Last year’s Aussie flick Upgrade tells the story of a guy who uses an implanted AI chip to control his appendages after becoming a quadriplegic — and taking revenge on the criminals who attacked him and killed his wife. Actually, the revenge part is mostly the AI’s idea, a plot device that allows us to continue to root for him during his revenge rampage. The movie raises questions about the balance between biological autonomy and technological assistance. Does a person become less human when he becomes merely the vehicle for the AI’s exploits? Just who is acting more “human” here, anyway? And broadening out the theme, what does it say about a modern world in which we retreat to our smartphones and behave in a preordained way based on outside technologies that give us just a small hit of dopamine?
Does it matter if we exist in a simulation?
The Matrix showcases a world in which humans no longer operate in base reality but rather inside of an existence created by machines.

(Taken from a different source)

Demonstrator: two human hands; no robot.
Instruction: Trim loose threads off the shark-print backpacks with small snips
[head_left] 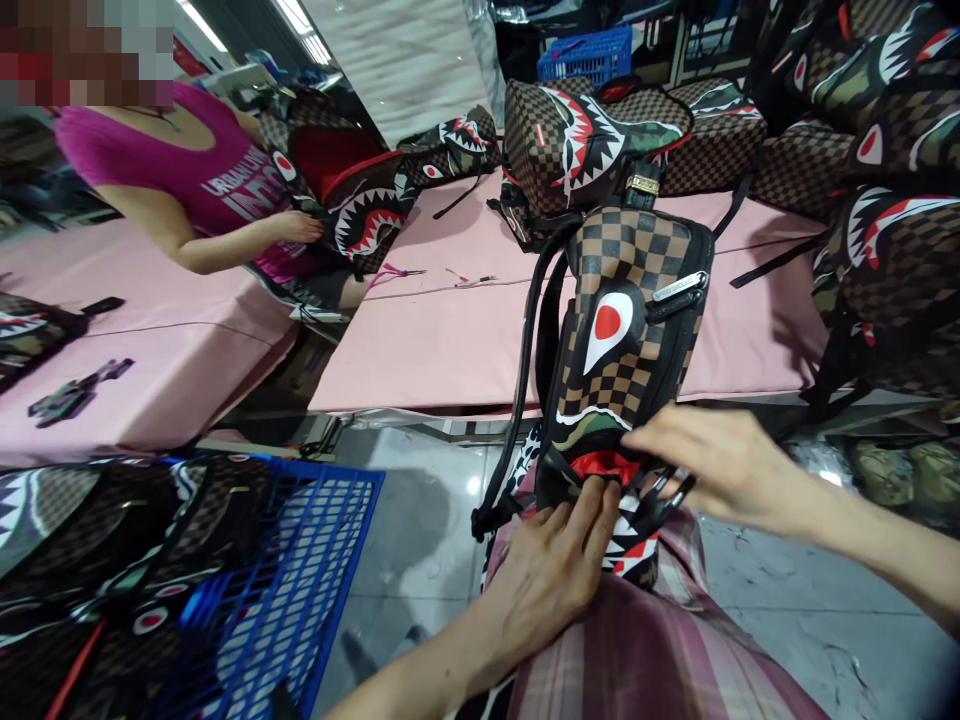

After a global war against the machines, the remaining humans find themselves placed within vats that harvest their thermal energy and keep them hooked up to reality-inducing technology. Such technologies are at the center of many sci-fi stories. Fortunately, we’re still a good distance away from this simulated reality becoming true (Elon Musk notwithstanding).
That said, perhaps we’re partway there with our constant focus on multitasking and new fascination with AR and VR technologies. Some video game players are so wrapped up in their games that these constructs (and their increasingly believable characters) are becoming more real than the physical world. With the advent of headsets and full-body haptic suits that simulate touch, force and even weight, and a suspension system that allows full movement of the body to correspond with in-game actions, we’re getting closer.
And here’s a thought experiment: What if we could stimulate the brain to create such an alternate reality? Instead of targeting the senses to create an experience for the brain, the brain is targeted in order to create an experience that tricks the senses. The machines surely achieve this in The Matrix.
I’ll leave it to the philosophers to tell us whether it matters if we live our lives in a simulation.